These captchas are a great pain for Tor users, who are often presented with them on all websites protected by CloudFlare.
It would be greatly appreciated if the code used for the paper were released, even better if it's in the form of a Firefox extension and submitted to the Tor Browser maintainers for inclusion in the default install.
CS papers don't usually publish code, given that the code is usually research quality (read: built for a specific hypothesis, usually hard to port and generalize). Technically speaking the implementation for the code is given in the paper, which means someone could definitely build it. You also don't really want a tool like this for botters in an easily accessible form.

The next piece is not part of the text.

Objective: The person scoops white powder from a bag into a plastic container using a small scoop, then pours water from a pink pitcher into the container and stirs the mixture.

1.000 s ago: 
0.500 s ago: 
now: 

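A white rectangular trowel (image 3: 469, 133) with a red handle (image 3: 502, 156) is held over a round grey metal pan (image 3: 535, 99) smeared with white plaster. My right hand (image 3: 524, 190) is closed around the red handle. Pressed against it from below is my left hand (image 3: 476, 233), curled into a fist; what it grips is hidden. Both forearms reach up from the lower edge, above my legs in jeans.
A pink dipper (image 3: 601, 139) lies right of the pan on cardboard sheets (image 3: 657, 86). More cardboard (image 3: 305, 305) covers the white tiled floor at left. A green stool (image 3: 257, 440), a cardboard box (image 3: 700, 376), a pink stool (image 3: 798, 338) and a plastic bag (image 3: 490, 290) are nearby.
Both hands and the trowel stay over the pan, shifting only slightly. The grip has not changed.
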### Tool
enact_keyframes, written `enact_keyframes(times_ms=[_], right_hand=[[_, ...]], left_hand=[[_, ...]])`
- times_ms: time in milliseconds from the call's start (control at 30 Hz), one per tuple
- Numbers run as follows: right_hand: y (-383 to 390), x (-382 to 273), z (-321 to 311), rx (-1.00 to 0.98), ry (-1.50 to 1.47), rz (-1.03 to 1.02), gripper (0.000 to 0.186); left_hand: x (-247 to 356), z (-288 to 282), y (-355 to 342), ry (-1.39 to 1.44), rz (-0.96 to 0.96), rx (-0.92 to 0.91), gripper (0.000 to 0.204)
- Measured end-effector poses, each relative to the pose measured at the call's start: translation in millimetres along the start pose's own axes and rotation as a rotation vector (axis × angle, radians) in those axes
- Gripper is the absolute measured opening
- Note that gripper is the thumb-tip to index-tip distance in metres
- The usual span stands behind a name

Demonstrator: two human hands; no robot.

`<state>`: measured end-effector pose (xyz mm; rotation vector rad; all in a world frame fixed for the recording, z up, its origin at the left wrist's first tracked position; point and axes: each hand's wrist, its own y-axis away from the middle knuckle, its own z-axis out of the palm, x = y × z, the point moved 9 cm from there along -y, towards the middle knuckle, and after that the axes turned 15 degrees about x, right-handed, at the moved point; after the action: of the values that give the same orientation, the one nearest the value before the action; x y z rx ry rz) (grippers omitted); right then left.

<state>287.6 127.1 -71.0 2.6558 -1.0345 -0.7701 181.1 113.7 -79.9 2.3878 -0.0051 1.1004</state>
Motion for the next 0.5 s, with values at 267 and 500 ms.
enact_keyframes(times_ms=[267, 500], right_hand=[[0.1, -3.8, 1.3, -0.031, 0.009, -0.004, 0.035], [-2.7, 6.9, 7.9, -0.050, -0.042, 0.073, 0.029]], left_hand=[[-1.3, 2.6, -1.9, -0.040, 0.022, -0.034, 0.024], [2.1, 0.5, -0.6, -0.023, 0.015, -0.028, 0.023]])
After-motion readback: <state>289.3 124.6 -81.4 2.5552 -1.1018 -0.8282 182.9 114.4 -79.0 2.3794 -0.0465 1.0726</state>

Actually, I think he/she does want this easily-accessible to bot creators. And I think I do, too. Because it might escalate the captcha war perhaps to something besides CloudFlare's awful policy of forcing Tor users to complete a handful of captchas every time we load a page. I don't have a lot of faith that CloudFlare would do something to improve the user experience, but I am fairly certain they would do something to reduce their internal operating costs (don't serve pages to tor users without captcha completion, don't respond to DNS ANY queries, only use SSL to the nearest edge location, etc). For those of us tired of completing tons of CloudFlare's Tor captchas, I eagerly await something that ends up costing CloudFlare more to maintain the captchas than it's worth. Such as, for example, bot creators being able to circumvent the captchas easily. CloudFlare could just turn off Tor access, but they're not afraid of the impact of their technical decisions. And there will probably eventually be some way around that, too. That's the nature of an arms race.

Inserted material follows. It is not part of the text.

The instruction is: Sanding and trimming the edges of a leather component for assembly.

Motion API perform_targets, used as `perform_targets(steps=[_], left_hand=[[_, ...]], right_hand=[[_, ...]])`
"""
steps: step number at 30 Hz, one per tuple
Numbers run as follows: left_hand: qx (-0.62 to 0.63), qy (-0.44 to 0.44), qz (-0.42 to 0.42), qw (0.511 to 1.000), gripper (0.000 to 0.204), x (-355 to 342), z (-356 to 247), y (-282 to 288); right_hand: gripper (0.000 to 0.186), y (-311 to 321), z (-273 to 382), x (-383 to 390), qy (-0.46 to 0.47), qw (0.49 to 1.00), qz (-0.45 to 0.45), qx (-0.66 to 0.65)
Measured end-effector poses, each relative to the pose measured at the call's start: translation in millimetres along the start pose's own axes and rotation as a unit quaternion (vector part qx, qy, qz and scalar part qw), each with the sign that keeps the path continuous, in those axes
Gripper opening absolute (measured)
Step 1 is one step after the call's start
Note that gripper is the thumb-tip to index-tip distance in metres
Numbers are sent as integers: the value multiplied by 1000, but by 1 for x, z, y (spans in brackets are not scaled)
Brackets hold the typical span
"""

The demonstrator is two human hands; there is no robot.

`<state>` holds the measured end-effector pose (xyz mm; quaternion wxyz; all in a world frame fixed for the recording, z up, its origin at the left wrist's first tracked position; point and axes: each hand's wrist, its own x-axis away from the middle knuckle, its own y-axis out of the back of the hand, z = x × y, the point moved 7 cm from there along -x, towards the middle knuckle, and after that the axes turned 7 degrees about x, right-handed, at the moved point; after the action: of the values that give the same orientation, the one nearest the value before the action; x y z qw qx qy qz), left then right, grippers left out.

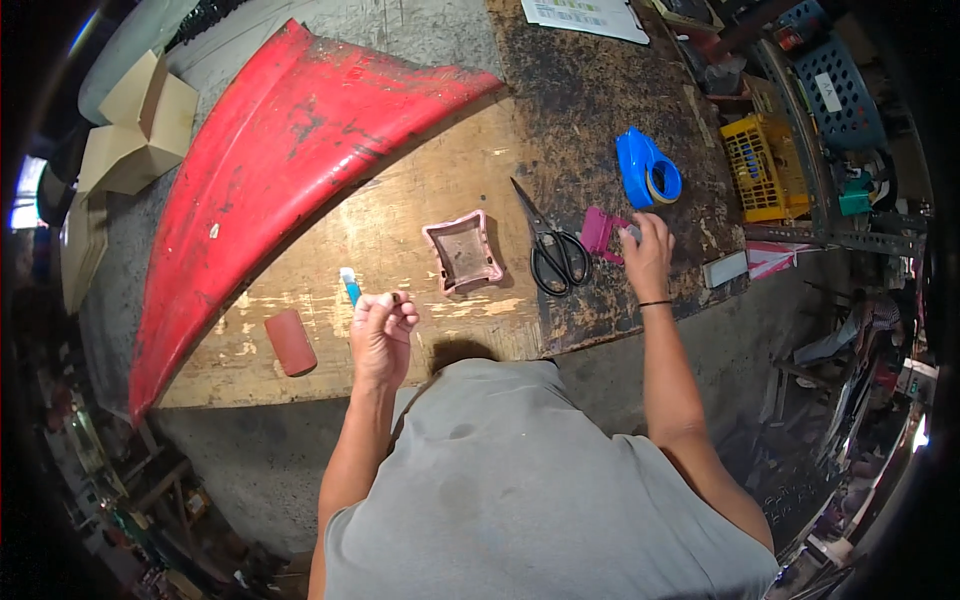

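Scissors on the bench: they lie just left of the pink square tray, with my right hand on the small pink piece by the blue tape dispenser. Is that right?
Not quite. In the head view the black scissors lie just right of the pink square tray, not left. The rest holds: the right hand is on the small pink piece, near the blue tape dispenser.

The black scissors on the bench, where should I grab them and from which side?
Take the scissors by the looped handles, which lie at the near end toward you, blades pointing away. Come from above and from the near side; the right hand is closest, just to their right beside the pink piece.
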<state>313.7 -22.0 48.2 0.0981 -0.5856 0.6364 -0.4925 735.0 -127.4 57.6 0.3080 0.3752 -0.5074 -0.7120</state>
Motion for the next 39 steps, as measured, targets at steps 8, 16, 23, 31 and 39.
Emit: perform_targets(steps=[8, 16, 23, 31, 39], left_hand=[[46, -54, 38, 997, 17, 10, -42, -2], [160, -69, 67, 982, 19, 20, -81, 8], [166, -90, 83, 978, 17, 34, -148, 44], [147, -27, 137, 979, 18, 35, -214, 89], [83, 21, 133, 987, 22, 22, -242, 123]], right_hand=[[51, -42, -58, 16, -113, 987, 101, -60], [39, 11, 136, 29, -64, 858, 97, -500], [44, 71, 323, 63, 5, 760, 197, -619], [45, 86, 469, 92, 136, 800, 175, -557], [46, 89, 552, 105, 273, 864, 141, -398]])
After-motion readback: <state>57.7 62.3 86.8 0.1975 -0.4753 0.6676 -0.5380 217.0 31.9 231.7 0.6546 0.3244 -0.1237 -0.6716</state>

This is one of the most disappointing points about research. They write code and then don't release it as free software. Sure, it isn't "production ready" but if you don't provide the code you wrote then someone will have to waste time reimplementing it.
Holding onto code gives researchers a competitive advantage over other researchers when performing follow up papers. I'm not saying this is a good thing, rather this is something to be aware of.
Also, the burden of proof is usually on someone to disprove a paper, rather than proving it, so having someone reimplement it (possibly in another, but similar, manner) allows a fresh pair of eyes at the research topic.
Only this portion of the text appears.